In einer praxisrelevanten Entscheidung (BFH, Urteil vom 04.02.2025 – VIII R 4/22) hat der Bundesfinanzhof klargestellt, dass auch ein weitgehend organisatorisch tätiger Zahnarzt als freiberuflich gilt, wenn er in einer Berufsausübungsgemeinschaft (Mitunternehmerschaft) tätig ist und seine Berufsqualifikation aktiv in die Organisation der Praxis einbringt.
Worum ging es?
Ein Seniorpartner einer zahnärztlichen Gemeinschaftspraxis war seit Jahren nicht mehr direkt in die Behandlung eingebunden. Seine Aufgaben konzentrierten sich auf alle organisatorischen, verwaltungstechnischen und technischen Belange des Praxisbetriebs: Er kümmerte sich unter anderem um die Kommunikation mit Behörden, um Datenschutz, Instandhaltung der Geräte, interne Abläufe, bauliche Erweiterungen, Personalfragen sowie die Qualitätssicherung. Im Streitjahr behandelte er nur fünf Patienten in Ausnahmefällen und war ansonsten kaum in den Praxisräumen präsent.
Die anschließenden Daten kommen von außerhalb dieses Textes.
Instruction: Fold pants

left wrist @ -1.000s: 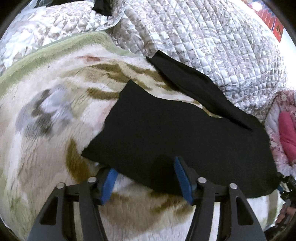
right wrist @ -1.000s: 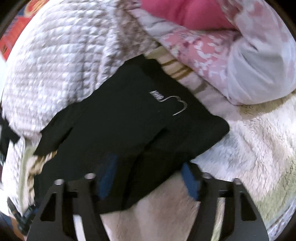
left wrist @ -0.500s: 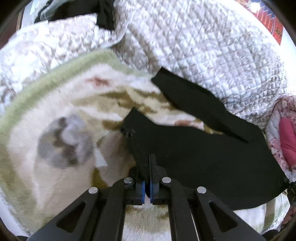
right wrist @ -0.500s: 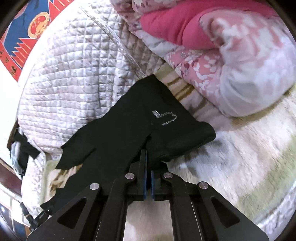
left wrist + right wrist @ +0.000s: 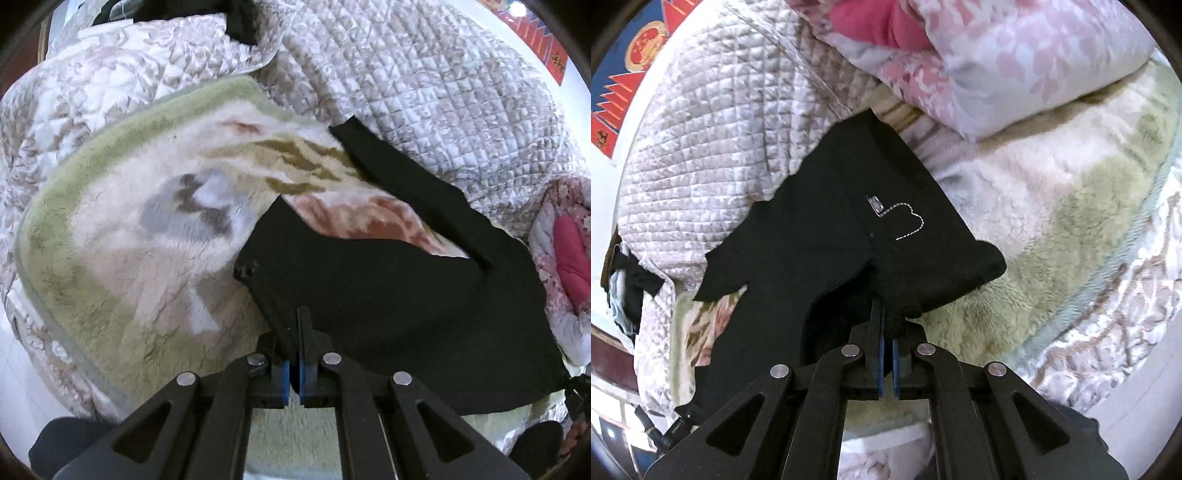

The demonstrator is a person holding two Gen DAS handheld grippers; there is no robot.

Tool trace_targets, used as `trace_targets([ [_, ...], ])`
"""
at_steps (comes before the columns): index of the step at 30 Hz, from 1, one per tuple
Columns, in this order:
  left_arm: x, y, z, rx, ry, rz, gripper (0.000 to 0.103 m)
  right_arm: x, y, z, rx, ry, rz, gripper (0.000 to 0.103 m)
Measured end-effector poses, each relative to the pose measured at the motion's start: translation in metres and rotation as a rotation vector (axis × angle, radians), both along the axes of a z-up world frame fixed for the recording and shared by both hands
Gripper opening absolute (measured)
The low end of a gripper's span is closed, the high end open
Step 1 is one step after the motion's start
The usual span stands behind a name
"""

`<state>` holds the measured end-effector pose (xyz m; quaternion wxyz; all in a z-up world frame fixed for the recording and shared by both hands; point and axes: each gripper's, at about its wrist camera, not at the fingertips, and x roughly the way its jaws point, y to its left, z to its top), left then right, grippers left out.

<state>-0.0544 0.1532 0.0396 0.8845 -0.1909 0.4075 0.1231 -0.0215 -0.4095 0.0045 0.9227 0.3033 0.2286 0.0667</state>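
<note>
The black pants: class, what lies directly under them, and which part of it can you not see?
The black pants lie on a plush blanket with floral print and a green border. It shows beside the pants and between the two legs. The stretch beneath the cloth is covered and cannot be seen.

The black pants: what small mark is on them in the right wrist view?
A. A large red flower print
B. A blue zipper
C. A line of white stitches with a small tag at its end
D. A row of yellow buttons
C. In the right wrist view the black pants carry a curved line of white stitches that starts at a small pale tag; no flower print, buttons or zipper show on them.
</note>
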Motion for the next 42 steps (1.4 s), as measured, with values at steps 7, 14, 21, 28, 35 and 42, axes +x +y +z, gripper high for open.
trace_targets([
  [7, -0.006, -0.005, -0.021, -0.019, 0.086, -0.007, 0.005, 0.011, -0.002, -0.014, -0.024, 0.093, -0.016, 0.004],
  [14, -0.017, 0.005, 0.011, 0.082, 0.029, 0.076, 0.018, -0.025, -0.009, 0.014, -0.144, 0.001, -0.211, 0.036],
  [21, 0.028, 0.014, 0.018, 0.136, -0.018, 0.015, 0.047, -0.014, 0.023, 0.032, -0.258, -0.081, -0.14, 0.036],
  [28, 0.093, 0.004, -0.025, 0.277, 0.094, -0.077, 0.046, 0.009, 0.068, 0.022, -0.313, -0.09, 0.037, 0.036],
  [35, 0.089, -0.009, -0.017, 0.447, 0.061, -0.035, 0.006, 0.03, 0.082, 0.013, -0.345, -0.063, 0.085, 0.036],
  [42, 0.09, 0.007, -0.02, 0.429, 0.059, -0.01, 0.011, 0.028, 0.062, 0.01, -0.348, -0.05, 0.023, 0.036],
])
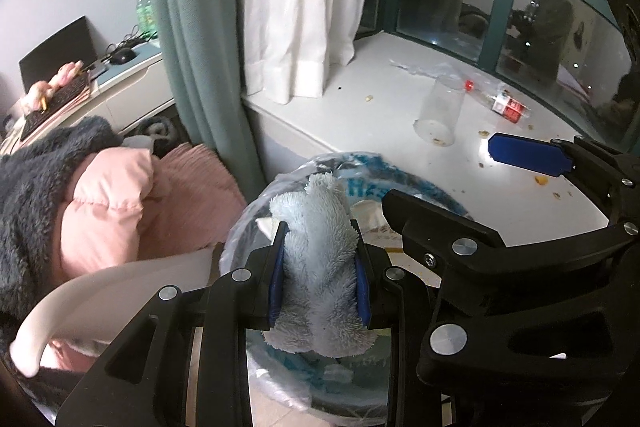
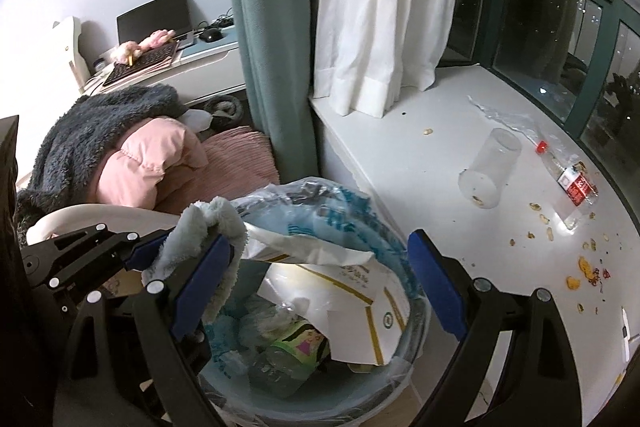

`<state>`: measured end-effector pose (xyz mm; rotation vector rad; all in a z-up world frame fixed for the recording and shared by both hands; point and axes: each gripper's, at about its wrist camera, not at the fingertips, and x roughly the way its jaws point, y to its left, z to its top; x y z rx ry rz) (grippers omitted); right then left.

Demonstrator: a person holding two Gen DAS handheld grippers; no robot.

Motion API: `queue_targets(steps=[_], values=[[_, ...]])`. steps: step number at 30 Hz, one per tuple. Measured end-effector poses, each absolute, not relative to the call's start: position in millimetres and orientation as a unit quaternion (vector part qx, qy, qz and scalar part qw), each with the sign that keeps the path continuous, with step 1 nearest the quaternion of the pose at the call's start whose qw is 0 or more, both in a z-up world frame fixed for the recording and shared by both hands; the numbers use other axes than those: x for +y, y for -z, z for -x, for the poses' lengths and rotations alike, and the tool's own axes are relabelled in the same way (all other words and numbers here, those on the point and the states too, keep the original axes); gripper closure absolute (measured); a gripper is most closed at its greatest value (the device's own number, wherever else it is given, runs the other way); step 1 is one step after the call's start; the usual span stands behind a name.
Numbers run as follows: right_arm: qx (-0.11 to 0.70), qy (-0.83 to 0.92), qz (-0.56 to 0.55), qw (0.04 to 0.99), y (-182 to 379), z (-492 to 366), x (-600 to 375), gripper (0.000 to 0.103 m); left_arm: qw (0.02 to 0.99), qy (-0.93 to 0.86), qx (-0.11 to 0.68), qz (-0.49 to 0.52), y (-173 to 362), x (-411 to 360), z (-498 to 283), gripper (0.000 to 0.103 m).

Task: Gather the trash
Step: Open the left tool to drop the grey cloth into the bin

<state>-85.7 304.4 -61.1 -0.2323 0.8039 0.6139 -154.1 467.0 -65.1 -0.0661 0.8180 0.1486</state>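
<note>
My left gripper is shut on a fluffy light-blue cloth and holds it over the lined trash bin. The cloth also shows in the right wrist view, at the bin's left rim. My right gripper is open and empty above the bin, which holds a white carton and wrappers. On the white sill lie a clear plastic cup on its side, a clear bottle with a red label, a plastic film and several crumbs. The right gripper shows in the left wrist view.
A green curtain and a white curtain hang at the sill's left end. Pink cushions and a dark fleece lie left of the bin. A desk with a laptop stands behind. Dark windows border the sill.
</note>
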Motion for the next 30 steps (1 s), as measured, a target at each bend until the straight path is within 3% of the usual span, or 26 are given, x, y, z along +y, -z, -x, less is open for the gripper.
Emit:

Das Finanzamt sah in dieser Konstellation gewerbliche Einkünfte und drohte mit der sogenannten „Infizierung“ der gesamten Mitunternehmerschaft – mit erheblichen steuerlichen Folgen für alle Beteiligten.
Die Entscheidung des BFH:
Der Bundesfinanzhof erkannte die Tätigkeit dennoch als freiberuflich an. Maßgeblich sei, dass der Seniorpartner approbierter Zahnarzt ist und seine berufliche Qualifikation aktiv in die Praxis einbringt – auch wenn dies nicht unmittelbar am Patienten geschieht. Die Richter betonen, dass freiberufliche Mitwirkung auch in Form der Mit- und Zusammenarbeit auf organisatorischer Ebene erfolgen kann. Die persönliche Teilnahme an der berufstypischen Leistung kann sich also auch auf administrative Aufgaben erstrecken, sofern sie integraler Bestandteil der Praxisorganisation sind.
Warum ist das bedeutsam?
Das Urteil stellt eine wichtige Klarstellung für Berufsausübungsgemeinschaften dar, insbesondere im Bereich der Heilberufe. Es erweitert das Verständnis der freiberuflichen Tätigkeit über die klassische Behandlung hinaus und erkennt an, dass auch administrative, organisatorische und strategische Aufgaben – insbesondere in größeren Praxen – zum Berufsbild gehören können. Der BFH hebt damit frühere, engere Auffassungen auf, wie sie etwa das FG Rheinland-Pfalz vertreten hatte, das eine freiberufliche Tätigkeit nur bei unmittelbarer Patientenbehandlung sah.
Fazit für die Praxis:
Berufsträger in Mitunternehmerschaften können auch dann als Freiberufler gelten, wenn sie hauptsächlich Managementaufgaben übernehmen – solange sie ihre Berufsqualifikation aktiv einbringen und Teil der berufstypischen Leistungserbringung sind. Das Urteil stärkt die Planungssicherheit und eröffnet Gestaltungsspielräume bei der internen Arbeitsteilung in Partnerschaftspraxen. Die sogenannte „Infizierung“ mit Gewerbebetrieb lässt sich damit in vielen Fällen vermeiden.